[Originally posted at http://gambit.mit.edu ]
I have a confession. I never beat The Legend of Zelda: A Link to the Past without infinite magic. I used infinite lives to finish Hyperzone, Thunder Spirits, or any of the other SNES scrolling shooters that I loved. My first full play-through of Final Fantasy 6 was made a little easier by starting the game with four of the most powerful weapons and accessories. Game Genie made it all possible. Did I miss out on some of the fun by cheating my way through challenges?

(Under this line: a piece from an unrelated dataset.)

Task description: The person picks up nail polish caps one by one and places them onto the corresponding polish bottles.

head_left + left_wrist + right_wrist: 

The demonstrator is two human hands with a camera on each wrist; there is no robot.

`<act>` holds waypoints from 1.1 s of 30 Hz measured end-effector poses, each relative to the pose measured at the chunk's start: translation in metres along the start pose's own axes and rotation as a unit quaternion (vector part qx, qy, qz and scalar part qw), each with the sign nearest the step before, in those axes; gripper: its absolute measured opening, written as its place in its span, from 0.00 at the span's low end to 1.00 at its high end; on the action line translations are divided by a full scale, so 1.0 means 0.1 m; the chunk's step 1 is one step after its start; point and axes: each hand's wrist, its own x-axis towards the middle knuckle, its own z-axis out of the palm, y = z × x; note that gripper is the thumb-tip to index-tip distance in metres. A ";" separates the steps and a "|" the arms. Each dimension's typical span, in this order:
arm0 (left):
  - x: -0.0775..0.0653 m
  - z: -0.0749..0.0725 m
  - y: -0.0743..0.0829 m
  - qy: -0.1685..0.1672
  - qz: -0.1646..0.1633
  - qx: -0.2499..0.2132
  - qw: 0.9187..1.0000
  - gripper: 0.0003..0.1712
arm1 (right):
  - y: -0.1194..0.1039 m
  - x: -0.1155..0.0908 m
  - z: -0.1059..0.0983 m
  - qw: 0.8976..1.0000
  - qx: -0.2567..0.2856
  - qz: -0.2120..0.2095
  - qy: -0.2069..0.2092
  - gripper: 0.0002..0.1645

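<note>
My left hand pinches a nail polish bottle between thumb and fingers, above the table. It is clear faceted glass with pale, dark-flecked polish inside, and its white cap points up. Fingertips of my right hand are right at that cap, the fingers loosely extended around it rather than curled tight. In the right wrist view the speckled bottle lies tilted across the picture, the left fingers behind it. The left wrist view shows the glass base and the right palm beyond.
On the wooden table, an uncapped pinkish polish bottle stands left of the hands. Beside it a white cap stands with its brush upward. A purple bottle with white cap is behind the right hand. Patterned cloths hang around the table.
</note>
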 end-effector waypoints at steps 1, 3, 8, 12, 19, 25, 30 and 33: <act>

“Some of the puzzles will be hard. But when you manage to solve those hard puzzles, you will feel very good about it. The game will feel very rewarding. Don’t rob yourself of that feeling by reading a walkthrough! Please do not use a walkthrough.” That bit of advice is from Jonathan Blow’s official Braid “walkthrough.” He even encourages the player by confirming that “All the puzzles can be solved. Some of them might take an hour or two, but you will get it. If you try. And you will feel cool and smart.” Of course, this is assuming that the cool and smart feeling you get as a reward outweighs the two frustrating hours you spent staring at a single-screen puzzle. For some players I’m sure it is a sufficient reward. I’d compare the feeling to that of players spending hours memorizing enemy patterns in Ikaruga to get a high score or making a record speed run of Super Metroid. This hard fun results in an emotion called fiero.
The key distinction between a high score or speed run and finishing Braid is that mastery is a choice. The player chooses how much time they want to devote to perfecting their play, but will already have experienced all of the game’s content. Braid requires 100% mastery just to progress to the ending. If the player wants to see the mind-blowing twist at the end, they are supposed to just tough it out.
But what if the player isn’t as affected by fiero, if it isn’t their personal “ultimate Game Emotion”? What if their biggest emotional reward is curiosity or relaxation or excitement? That player wonders what happens in Tim’s quest for his princess, wants to see what the next puzzle’s twist on time manipulation is, or finds the art direction fascinating. Wouldn’t their net enjoyment of the game be increased if they used a walkthrough to avoid some of the frustration? Wouldn’t it be nice if they could press a button and have the avatar automatically progress through the next puzzle so the player could still see the solution? That’s what a feature in New Super Mario Bros Wii can do, and it has been faced with very mixed reactions.
A major element of the argument against such an automated walkthrough is that it promotes accessibility over engagement. Leigh Alexander wrote “History has also never disproven… the principle that any medium and any message degrades the wider an audience it must reach. Art was never served by generalization, nor language by addressing all denominators. Entertainment for the masses ultimately becomes empty.” Well now, dissecting that argument can fill a blog post in itself. But in the case of Braid, the casual player won’t be able to experience some of the most artistically challenging content. It’s not that the art is difficult to interpret; the art is in fact hidden behind a barrier. Anyone can look at a painting and see every detail. They can read every word of a novel or watch every second of a movie. Understanding or appreciating the art is a different matter. Imagine if halfway through a novel you had to take an SAT-style verbal skills test to unlock the second half.
What Game Genie allowed me to do was complete the game. I was playing SNES while in elementary school and didn’t have the skills or patience to memorize attack patterns, but I really wanted to see what happened in the next level. In some cases, I was able to play around more freely with the mechanics when aided by cheat codes. For instance in Link to the Past, magic is limited such that some of the more powerful items can only be used sparingly. I remember using infinite magic to turn the Cane of Somaria into my primary weapon since creating a magic block that explodes in four directions was a fun twist on combat.
One of the reasons I feel the quality of my experience playing games with Game Genie was preserved is that the game didn’t do everything for me. In Zelda I still had to solve puzzles (though I did use a strategy guide occasionally). Even in shooters where I had infinite lives, I would try to kill as many enemies as possible and would be disappointed when I died. I determined my own level of challenge by choosing not only what cheat codes to use, but how to approach my play experience. The automated walkthrough still allows a player to be challenged by puzzles; it is a choice whether or not to use the feature. If a player doesn’t want to their experience to be “spoiled,” then they could just not use the walkthrough. Or they should only use the walkthrough on puzzles that have them completely stumped. It’s only different from including an easy mode if you think the challenge of the gameplay trumps the desire of a less skilled (or less patient) player to continue forwards.